▸ Problem requirements
Find the string "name" in the listing and report every line that has it.
━━━━━━━━
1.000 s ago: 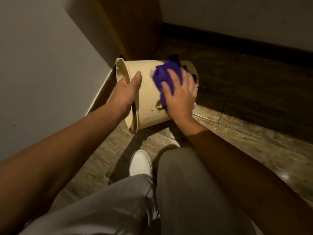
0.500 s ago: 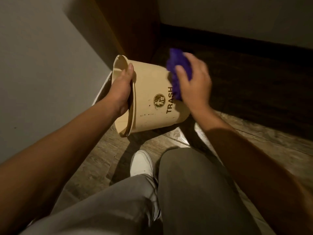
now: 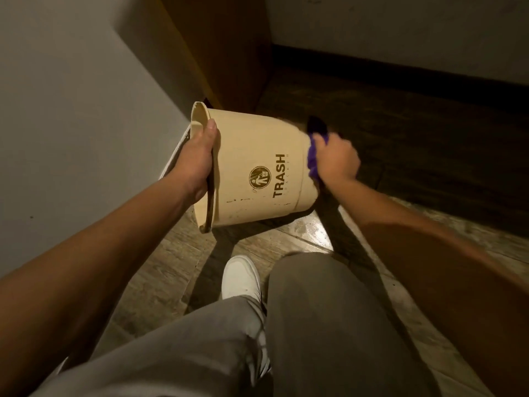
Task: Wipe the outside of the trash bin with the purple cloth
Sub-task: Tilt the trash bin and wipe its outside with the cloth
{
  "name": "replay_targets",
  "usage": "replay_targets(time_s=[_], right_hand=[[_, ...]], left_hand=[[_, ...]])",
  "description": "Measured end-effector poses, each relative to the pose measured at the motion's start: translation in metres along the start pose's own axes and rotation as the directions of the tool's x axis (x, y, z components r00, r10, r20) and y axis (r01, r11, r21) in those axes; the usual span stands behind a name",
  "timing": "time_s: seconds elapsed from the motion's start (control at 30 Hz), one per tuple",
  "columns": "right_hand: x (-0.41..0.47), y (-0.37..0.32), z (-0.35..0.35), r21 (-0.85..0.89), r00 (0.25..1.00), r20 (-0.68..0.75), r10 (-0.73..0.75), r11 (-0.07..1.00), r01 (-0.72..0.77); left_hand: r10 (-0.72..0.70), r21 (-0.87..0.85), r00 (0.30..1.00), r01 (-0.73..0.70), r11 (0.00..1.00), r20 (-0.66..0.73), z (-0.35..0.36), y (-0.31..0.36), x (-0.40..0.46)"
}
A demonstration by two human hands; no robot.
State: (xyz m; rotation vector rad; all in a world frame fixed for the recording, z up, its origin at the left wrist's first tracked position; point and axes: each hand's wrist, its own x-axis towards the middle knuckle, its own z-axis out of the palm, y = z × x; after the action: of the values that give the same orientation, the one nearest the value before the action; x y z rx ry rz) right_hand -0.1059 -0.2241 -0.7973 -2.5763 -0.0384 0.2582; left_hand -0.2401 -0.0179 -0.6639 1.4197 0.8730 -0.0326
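The right hand [image 3: 336,161] is motion-blurred and covers most of the purple cloth [image 3: 312,156]. The trash bin [image 3: 254,170] hides its own base and interior. The small lettering beside "TRASH" is illegible.

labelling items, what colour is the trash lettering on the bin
Dark brown, on the cream trash bin; seen in the head view.

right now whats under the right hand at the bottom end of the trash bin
The purple cloth sits bunched between the right hand and the base end of the tipped trash bin. Only its edge shows; the rest, and the bin's underside, are hidden by the hand.
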Motion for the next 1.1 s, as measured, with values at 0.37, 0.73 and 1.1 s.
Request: replay_targets(time_s=[0.37, 0.73, 1.1], right_hand=[[-0.013, -0.045, -0.081, 0.47, 0.994, -0.063, -0.091, 0.876, 0.11], [-0.068, -0.042, 0.001, 0.226, 0.962, -0.133, -0.239, 0.938, 0.264], [-0.025, 0.017, -0.036, 0.273, 0.992, -0.124, -0.006, 0.961, 0.04]], left_hand=[[0.107, 0.595, 0.947, -0.277, 0.755, 0.304, 0.019, -0.001, -0.02], [0.057, 0.4, 0.975, -0.141, 0.906, 0.216, 0.011, -0.008, -0.019], [0.084, 0.45, 0.984, -0.148, 0.881, 0.159, 0.022, 0.011, -0.008]])
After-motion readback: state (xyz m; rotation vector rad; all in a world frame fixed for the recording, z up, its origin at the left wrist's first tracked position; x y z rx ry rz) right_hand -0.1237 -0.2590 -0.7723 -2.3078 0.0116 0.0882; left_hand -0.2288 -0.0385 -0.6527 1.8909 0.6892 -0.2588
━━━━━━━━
▸ Response to this task
  "name": "replay_targets",
  "description": "Measured end-effector poses, each relative to the pose measured at the motion's start: translation in metres along the start pose's own axes and rotation as the directions of the tool's x axis (x, y, z components r00, r10, r20) and y axis (r01, r11, r21) in those axes; the usual span stands behind a name",

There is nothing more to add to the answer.